§ **PROMPT**
Each line of the data below holding the word "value" must be copied.

= = = = =

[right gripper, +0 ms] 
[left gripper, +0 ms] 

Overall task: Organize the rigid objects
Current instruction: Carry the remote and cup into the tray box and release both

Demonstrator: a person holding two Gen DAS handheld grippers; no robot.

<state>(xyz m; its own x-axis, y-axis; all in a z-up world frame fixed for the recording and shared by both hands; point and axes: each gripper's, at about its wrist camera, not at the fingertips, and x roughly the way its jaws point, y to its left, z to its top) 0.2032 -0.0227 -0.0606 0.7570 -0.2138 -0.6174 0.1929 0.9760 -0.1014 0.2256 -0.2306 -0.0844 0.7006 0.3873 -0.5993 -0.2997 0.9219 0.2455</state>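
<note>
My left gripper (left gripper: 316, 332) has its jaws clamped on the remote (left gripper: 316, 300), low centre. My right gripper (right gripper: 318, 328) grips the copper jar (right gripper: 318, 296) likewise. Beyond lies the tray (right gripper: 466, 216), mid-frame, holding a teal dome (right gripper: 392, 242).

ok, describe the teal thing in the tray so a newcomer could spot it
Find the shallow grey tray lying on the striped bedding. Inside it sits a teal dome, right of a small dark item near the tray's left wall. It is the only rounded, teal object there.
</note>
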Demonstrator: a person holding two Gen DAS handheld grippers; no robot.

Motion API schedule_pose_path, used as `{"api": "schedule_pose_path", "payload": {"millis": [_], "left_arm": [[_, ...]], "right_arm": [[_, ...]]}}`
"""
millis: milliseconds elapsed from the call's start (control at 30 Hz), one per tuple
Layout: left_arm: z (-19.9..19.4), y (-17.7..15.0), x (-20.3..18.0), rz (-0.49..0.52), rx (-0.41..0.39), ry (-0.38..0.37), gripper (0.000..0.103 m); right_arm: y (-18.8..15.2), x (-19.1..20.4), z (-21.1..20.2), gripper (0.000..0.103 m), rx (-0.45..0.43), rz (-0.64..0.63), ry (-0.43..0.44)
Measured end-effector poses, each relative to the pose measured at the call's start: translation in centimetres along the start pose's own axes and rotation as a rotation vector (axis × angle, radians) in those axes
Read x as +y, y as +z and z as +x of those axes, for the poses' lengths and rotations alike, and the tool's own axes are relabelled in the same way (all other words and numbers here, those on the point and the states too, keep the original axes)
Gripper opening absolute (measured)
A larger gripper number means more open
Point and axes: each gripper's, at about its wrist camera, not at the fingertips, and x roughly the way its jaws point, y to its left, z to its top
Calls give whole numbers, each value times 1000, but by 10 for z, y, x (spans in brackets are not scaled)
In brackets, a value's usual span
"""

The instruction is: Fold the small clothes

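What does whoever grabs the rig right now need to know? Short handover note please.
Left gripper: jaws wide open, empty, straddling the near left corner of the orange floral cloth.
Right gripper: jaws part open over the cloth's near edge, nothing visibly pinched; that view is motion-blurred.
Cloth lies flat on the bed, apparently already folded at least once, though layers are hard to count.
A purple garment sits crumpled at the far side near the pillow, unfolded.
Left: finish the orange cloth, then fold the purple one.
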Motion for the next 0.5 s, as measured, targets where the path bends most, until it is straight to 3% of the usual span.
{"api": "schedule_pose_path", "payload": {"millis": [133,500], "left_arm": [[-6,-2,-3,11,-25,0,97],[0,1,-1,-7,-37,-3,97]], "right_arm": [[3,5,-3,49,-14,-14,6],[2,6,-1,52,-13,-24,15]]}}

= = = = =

§ **ANSWER TO THE EXERCISE**
Calls give whole numbers, each value times 1000, but by 10 for z, y, x (spans in brackets are not scaled)
In brackets, a value's usual span

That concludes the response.